- [WORK TASK]: In the data below, find the line that contains "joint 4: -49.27" and the line that contains "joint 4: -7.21". Copy both, plus every line between them, exactly.

- [RECORDED DATA]:
-- Opening Marker --

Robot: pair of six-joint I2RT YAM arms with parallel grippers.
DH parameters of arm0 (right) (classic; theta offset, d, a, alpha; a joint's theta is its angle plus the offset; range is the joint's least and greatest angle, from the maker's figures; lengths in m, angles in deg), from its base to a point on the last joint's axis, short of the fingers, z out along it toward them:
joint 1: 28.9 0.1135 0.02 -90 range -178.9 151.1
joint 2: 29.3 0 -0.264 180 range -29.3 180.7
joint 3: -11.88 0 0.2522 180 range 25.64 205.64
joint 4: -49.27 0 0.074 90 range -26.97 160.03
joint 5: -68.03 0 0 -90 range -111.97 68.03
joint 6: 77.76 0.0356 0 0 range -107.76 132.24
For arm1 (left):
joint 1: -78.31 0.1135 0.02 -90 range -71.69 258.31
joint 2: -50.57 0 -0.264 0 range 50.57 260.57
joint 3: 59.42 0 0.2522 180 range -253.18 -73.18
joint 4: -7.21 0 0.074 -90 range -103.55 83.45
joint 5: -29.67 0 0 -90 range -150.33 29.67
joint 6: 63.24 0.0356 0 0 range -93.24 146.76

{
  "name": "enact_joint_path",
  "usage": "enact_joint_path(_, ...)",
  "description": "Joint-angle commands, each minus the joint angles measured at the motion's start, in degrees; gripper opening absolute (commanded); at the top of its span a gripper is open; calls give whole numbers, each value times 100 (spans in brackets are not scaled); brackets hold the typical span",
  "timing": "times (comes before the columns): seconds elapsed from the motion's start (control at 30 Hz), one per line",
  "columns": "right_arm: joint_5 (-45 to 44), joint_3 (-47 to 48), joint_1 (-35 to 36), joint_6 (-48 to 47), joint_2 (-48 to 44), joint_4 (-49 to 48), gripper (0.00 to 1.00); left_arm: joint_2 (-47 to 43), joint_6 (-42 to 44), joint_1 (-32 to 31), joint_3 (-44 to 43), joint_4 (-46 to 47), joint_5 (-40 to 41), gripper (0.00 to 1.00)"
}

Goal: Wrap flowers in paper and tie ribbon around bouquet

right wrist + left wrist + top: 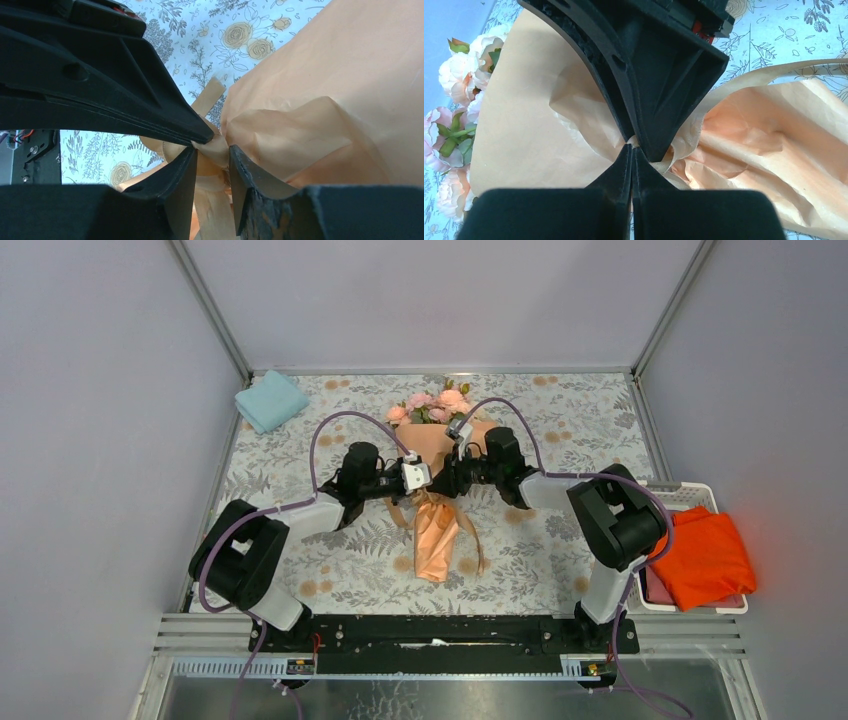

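Bouquet (437, 535) lies at the centre of the top view on the worktop (300, 440), with the flowers (432, 405) toward the upper edge and the paper (524, 125) flaring toward the lower.

Judged light and soft. The paper, matte peach-orange and crinkled, would crease or tear under a hard pull. The ribbon (212, 149), narrow and tan, looks limp and probably slippery. Hold is best taken at the narrow waist or on the ribbon tails.

Left gripper (631, 150): jaws pressed shut at the waist; whether ribbon is pinched cannot be told. Right gripper (212, 155): jaws closed narrowly on the ribbon's knot.
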Motion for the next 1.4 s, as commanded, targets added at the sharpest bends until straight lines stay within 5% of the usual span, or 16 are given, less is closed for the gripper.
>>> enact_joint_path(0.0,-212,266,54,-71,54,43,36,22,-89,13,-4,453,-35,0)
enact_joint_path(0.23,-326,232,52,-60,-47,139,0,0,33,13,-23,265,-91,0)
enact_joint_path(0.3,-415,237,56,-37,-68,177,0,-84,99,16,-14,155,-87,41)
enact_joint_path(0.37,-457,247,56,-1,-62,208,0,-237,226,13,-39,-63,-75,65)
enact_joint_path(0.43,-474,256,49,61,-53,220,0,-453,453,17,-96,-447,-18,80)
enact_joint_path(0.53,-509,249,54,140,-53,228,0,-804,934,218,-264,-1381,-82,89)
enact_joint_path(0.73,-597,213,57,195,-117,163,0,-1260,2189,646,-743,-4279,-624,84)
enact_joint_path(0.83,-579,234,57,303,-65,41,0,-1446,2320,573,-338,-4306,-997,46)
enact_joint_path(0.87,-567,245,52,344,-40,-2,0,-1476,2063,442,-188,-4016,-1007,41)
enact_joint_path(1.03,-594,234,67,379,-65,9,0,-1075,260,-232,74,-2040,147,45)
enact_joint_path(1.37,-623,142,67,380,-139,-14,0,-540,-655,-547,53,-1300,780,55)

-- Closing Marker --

- [WORKED SOLUTION]:
joint 4: -49.27 0 0.074 90 range -26.97 160.03
joint 5: -68.03 0 0 -90 range -111.97 68.03
joint 6: 77.76 0.0356 0 0 range -107.76 132.24
For arm1 (left):
joint 1: -78.31 0.1135 0.02 -90 range -71.69 258.31
joint 2: -50.57 0 -0.264 0 range 50.57 260.57
joint 3: 59.42 0 0.2522 180 range -253.18 -73.18
joint 4: -7.21 0 0.074 -90 range -103.55 83.45

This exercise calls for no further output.